Many scientists have been conducting studies examining the natural world for clues that will hopefully improve human flight engineering. One of the studies they launched explored the miraculous design of dragonflies. Dragonflies are insects of the Odonata order. They’re distinctive from other insects of the same order because of their multifarious eyes, amazingly designed twin pairs of strong, transparent wings, and aerodynamically elongated bodies. The dragonfly’s independently flapping wings and body enable it to make unlimited maneuvers while flying, allowing it to capture prey by appearing stationary. The dragonfly conceals its quick aerial movements by generating a visual illusion – at least, according to scientist Akiko Mizu­tani, of the Centre for Visual Science at the Australian National University, and scientist, Dr Javaan Chahl, of the Defense Science and Technology Organization (www.news.cornell.edu/stories/Feb06).

The dragonfly’s four wings allow it to deploy significant amounts of airflow through these wings, generating the lift necessary to keep itself balanced while striking its prey. This combination of airflow and the complex maneuvers the dragonfly can make have astonished researchers. A dragonfly can make complicated maneuvers even while approaching its prey at a speed of 60 km/h. It can also suspend itself in the air.

According to Akiko Mizutani’s observations, “while chasing its prey, dragonflies shadow their enemies in complex maneuvers that military fighter pilots can only dream of.”. This statement highlights the fact that dragonflies are one of the most agile and maneuverable insects in the world. Dragonflies were, in fact, designed to be very talented predators that intelligently utilize their agility and speed. 

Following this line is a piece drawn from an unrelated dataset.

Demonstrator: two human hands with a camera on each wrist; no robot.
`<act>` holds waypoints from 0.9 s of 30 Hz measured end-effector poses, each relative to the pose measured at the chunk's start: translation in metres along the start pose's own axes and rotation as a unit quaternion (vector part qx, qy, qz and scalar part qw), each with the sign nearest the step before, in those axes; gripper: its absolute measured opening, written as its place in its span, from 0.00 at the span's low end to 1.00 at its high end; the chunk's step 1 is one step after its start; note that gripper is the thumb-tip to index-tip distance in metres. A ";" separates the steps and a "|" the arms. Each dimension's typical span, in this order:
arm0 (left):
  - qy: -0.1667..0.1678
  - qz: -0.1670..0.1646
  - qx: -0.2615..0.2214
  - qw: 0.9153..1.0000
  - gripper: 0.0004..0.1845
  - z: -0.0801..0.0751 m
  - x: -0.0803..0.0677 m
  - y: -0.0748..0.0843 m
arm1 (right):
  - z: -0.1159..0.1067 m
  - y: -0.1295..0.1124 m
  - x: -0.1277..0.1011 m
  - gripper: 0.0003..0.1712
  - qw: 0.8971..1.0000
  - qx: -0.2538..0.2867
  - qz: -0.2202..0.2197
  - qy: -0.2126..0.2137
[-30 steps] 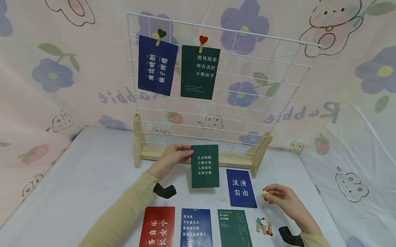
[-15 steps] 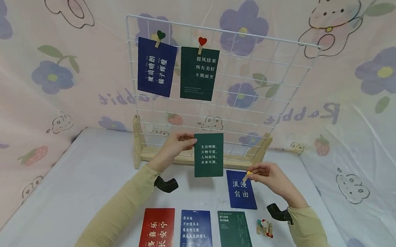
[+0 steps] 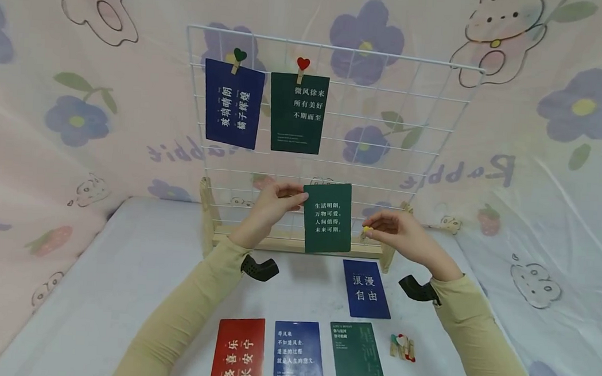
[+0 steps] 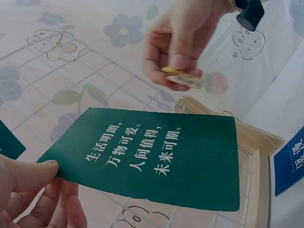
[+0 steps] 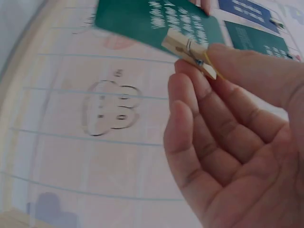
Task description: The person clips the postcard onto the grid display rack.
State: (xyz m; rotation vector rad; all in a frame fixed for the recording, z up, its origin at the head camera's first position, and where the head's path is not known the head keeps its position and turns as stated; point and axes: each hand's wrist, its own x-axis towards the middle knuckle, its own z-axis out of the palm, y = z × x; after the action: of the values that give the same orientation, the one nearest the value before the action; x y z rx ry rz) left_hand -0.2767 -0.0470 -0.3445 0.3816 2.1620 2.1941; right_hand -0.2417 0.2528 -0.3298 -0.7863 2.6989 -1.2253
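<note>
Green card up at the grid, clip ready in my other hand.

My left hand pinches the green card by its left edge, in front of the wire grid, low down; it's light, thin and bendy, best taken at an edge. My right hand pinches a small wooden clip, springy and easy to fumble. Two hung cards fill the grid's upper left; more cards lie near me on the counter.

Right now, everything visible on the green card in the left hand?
The green card is a dark green rectangle, seemingly thin card stock, with four lines of white Chinese text. It is held upright, slightly tilted, in front of the white wire grid, above the wooden base. The left hand pinches its left edge. The right hand, holding a small wooden clip, is just beside its right edge.
</note>
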 end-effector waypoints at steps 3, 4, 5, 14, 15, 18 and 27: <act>-0.001 0.010 0.015 1.000 0.13 0.002 0.002 0.005 | -0.005 -0.009 0.006 0.11 1.000 -0.003 -0.003 0.021; 0.000 0.011 0.019 1.000 0.13 0.003 0.003 0.007 | -0.007 -0.011 0.008 0.12 1.000 -0.003 -0.002 0.030; 0.001 0.014 0.021 1.000 0.13 0.005 0.004 0.009 | -0.008 -0.013 0.009 0.12 0.999 -0.004 -0.001 0.037; 0.006 0.059 0.022 0.998 0.13 0.011 0.018 0.030 | -0.023 -0.040 0.022 0.16 0.997 0.007 -0.014 0.078; 0.007 0.068 0.023 0.997 0.13 0.012 0.019 0.033 | -0.025 -0.044 0.024 0.16 0.997 0.011 -0.016 0.080; 0.013 0.092 0.020 0.995 0.12 0.013 0.025 0.042 | -0.031 -0.051 0.031 0.16 0.995 0.025 -0.020 0.089; 0.023 0.152 0.009 0.988 0.11 0.015 0.037 0.067 | -0.046 -0.065 0.051 0.16 0.986 0.049 -0.050 0.153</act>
State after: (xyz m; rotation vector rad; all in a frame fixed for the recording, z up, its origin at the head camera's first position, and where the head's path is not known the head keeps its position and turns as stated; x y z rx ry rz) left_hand -0.2996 -0.0268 -0.2724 0.7128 2.2809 2.3549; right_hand -0.2708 0.2245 -0.2449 -0.7887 2.8327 -1.6093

A dragonfly’s wings enable its speed and agility. All four wings are transparent, very strong, and flexible, and they have wingspans of up to 16 cm (about 6 inches). The front and rear pairs, however, have been designed with different shapes. According to research carried out at Cornell University by Z. Jane Wang, professor of theoretical and applied mechanics, a dragonfly uses drag to support its weight. A lot of research done on airplanes has focused on minimizing drag, which decreases in-flight efficiency. Since the slender, elegant dragonfly uses a lot of aerodynamic drag to carry its weight, the insect holds the potential for deep insight into a complex detail of flight.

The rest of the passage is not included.